A node publishing an Arrow StructArray that carries top-level nulls (a validity/null buffer with null_count > 0) to any of the bridge's command inputs (heartbeat_cmd, command_long_cmd, set_mode_cmd, rc_channels_override_cmd, set_position_target_global_int_cmd, set_position_target_local_ned_cmd) panics and crashes the bridge node, instead of being rejected with a BridgeError.

This directly contradicts the documented design contract for these inputs. From libraries/extensions/mavlink2-bridge/tests/arrow_malformed.rs:1-6:

command_long_cmd and the other writer inputs are public dora inputs — any node in the dataflow can publish to them. The decode path must reject malformed batches with BridgeError, not panic, otherwise the whole bridge node aborts on a single bad message.

and from arrow_convert.rs:58-74, which lists the malformed cases the decoder is supposed to defend against (wrong dtype, zero-row, multi-row, null-at-row-0).

Root cause

The real input path runs RecordBatch::from(&StructArray) before the careful per-column validation in from_record_batch ever executes.

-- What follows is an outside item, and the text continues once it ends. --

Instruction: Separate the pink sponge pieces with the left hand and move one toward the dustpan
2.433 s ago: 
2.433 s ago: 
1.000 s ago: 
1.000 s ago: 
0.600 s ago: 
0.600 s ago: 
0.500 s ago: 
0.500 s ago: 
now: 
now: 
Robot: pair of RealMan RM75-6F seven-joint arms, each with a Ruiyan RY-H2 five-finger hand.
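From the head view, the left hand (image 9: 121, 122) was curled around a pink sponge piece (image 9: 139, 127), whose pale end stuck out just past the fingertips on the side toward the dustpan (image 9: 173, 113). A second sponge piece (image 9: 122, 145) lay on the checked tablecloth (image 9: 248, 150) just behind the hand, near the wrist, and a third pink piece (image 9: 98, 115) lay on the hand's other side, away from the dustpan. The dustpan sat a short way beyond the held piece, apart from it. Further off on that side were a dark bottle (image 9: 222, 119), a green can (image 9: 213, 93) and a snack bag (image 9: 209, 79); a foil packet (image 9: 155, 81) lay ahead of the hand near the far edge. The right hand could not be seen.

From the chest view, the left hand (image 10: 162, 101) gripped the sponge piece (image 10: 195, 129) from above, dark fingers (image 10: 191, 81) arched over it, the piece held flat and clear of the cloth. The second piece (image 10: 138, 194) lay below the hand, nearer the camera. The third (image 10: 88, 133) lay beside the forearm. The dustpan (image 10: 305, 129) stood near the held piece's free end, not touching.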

binaries/mavlink2-bridge-node/src/main.rs:322-331:

fn decode_input<T: MavlinkArrow>(data: &ArrayRef, input: &str) -> Result<T> {
    let struct_array = data.as_struct_opt().ok_or_else(|| {
        eyre!(
            "expected StructArray for input '{input}', got {:?}",
            data.data_type()
        )
    })?;
    let batch = RecordBatch::from(struct_array);   // <-- panics on a nullable struct
    T::from_record_batch(&batch).with_context(|| format!("decoding {input} from incoming Arrow"))
}

In arrow-array 58.3.0 (the version pinned in Cargo.lock), impl From<&StructArray> for RecordBatch delegates to the owned impl, which asserts the struct has no top-level nulls:

assert_eq!(
    nulls.map(|n| n.null_count()).unwrap_or_default(),
    0,
    "Cannot convert nullable StructArray to RecordBatch, see StructArray documentation"
);

So a StructArray with a top-level validity bitmap and a null row triggers this assert_eq! and unwinds. The conversion happens before read_primitive's is_null(0) guard (arrow_convert.rs:97-101), so the existing null-handling is never reached for this shape of input.

Impact / reachability

decode_input is called from handle_input (main.rs:336), which is invoked directly in the main event loop at main.rs:521:

if let Err(e) = handle_input(conn.as_ref(), &header, &id, &array_ref) {
    tracing::error!("writer error on input '{id}': {e:#}");
}

Only Err is handled — a panic is not an Err. It unwinds out of handle_input → out of the main-thread event loop → the node process terminates. Any node in the dataflow that publishes a nullable struct (even accidentally — e.g. an array built with a validity buffer, or a sliced/filtered/concatenated struct that retained nulls) takes the bridge down. The whole point of the malformed-input hardening was to prevent exactly this.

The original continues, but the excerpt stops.